Danemark : Frederiksen face aux électeurs
Le Danemark renouvelle son Parlement ce mardi. Depuis fin 2022, la Première ministre sociale-démocrate Mette Frederiksen dirige une coalition d'union centrale, une configuration inhabituelle pour le pays. Si sa fermeté face aux ambitions américaines sur le Groenland lui a récemment conféré une renommée internationale, les commentateurs se concentrent sur des enjeux tels que la fiscalité et l'éducation.

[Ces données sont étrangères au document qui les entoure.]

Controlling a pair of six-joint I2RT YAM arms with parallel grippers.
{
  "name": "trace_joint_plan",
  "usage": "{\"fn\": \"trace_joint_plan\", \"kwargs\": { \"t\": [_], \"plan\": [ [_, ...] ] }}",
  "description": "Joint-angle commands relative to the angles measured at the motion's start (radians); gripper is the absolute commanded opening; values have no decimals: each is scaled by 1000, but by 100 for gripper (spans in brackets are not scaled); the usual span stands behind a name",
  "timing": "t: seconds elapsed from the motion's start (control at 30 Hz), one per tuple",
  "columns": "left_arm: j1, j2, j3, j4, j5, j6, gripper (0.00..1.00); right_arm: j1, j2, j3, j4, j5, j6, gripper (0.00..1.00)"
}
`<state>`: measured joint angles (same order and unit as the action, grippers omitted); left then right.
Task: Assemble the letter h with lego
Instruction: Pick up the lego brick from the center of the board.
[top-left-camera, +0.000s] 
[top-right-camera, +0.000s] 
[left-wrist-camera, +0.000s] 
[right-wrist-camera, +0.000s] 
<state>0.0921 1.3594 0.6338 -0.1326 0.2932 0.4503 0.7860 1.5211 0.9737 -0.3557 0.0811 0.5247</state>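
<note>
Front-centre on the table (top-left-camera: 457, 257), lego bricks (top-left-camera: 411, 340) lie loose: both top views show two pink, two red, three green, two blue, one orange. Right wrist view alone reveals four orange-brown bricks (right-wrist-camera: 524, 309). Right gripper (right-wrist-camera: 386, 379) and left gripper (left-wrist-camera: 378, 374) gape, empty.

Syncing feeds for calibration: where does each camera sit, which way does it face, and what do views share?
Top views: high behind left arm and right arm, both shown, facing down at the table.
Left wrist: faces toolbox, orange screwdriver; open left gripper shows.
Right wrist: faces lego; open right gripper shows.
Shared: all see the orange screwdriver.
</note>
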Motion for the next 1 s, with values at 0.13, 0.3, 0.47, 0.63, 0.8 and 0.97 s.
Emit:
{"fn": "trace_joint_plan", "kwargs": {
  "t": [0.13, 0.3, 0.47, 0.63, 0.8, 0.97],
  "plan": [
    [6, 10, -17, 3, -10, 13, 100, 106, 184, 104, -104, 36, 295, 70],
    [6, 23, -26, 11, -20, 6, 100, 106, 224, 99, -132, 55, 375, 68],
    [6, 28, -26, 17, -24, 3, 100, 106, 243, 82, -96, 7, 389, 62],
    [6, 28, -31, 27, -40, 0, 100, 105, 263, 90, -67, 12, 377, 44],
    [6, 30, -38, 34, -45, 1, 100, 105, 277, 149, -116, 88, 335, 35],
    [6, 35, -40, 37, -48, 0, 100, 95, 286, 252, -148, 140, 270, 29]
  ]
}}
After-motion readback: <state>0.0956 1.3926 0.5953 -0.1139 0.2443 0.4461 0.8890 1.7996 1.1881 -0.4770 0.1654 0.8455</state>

La social-démocratie à l'épreuve
Aftonbladet voit en Mette Frederiksen un modèle pour le Danemark et au-delà :
«La gauche suédoise devrait s'inspirer de Mette Frederiksen. La mission d'une Première ministre sociale-démocrate n'est pas de caresser les classes supérieures dans le sens du poil. Son devoir consiste plutôt à veiller à ce que le pays fonctionne aussi pour ceux qui n'ont pas les moyens d'envoyer leurs enfants dans des écoles privées haut de gamme. ... Mais surtout, Frederiksen a montré que la social-démocratie a réellement l'ambition de changer les choses. Demain, nous verrons si les électeurs sont dans la même optique.»
Virage dangereux à gauche
Les propositions des sociaux-démocrates déplaisent à Berlingske :
«Le souhait d'augmenter la fiscalité va de pair avec une liste interminable de mesures visant à renflouer le secteur public ; on peut donc s'attendre à des négociations budgétaires turbulentes si le Danemark devait adopter un gouvernement 'rouge-radical' [gauche et centre-gauche]. ... Avec ses promesses électorales axées sur l'impôt sur la fortune, [l'école alternative] 'Lilleskole' et la retraite anticipée, Mette Frederiksen a elle-même pris un virage classique à gauche, digne des années 70. Si elle devait gouverner avec le parti du 'bloc rouge', il y a fort à parier pour que ce cap soit encore renforcé.»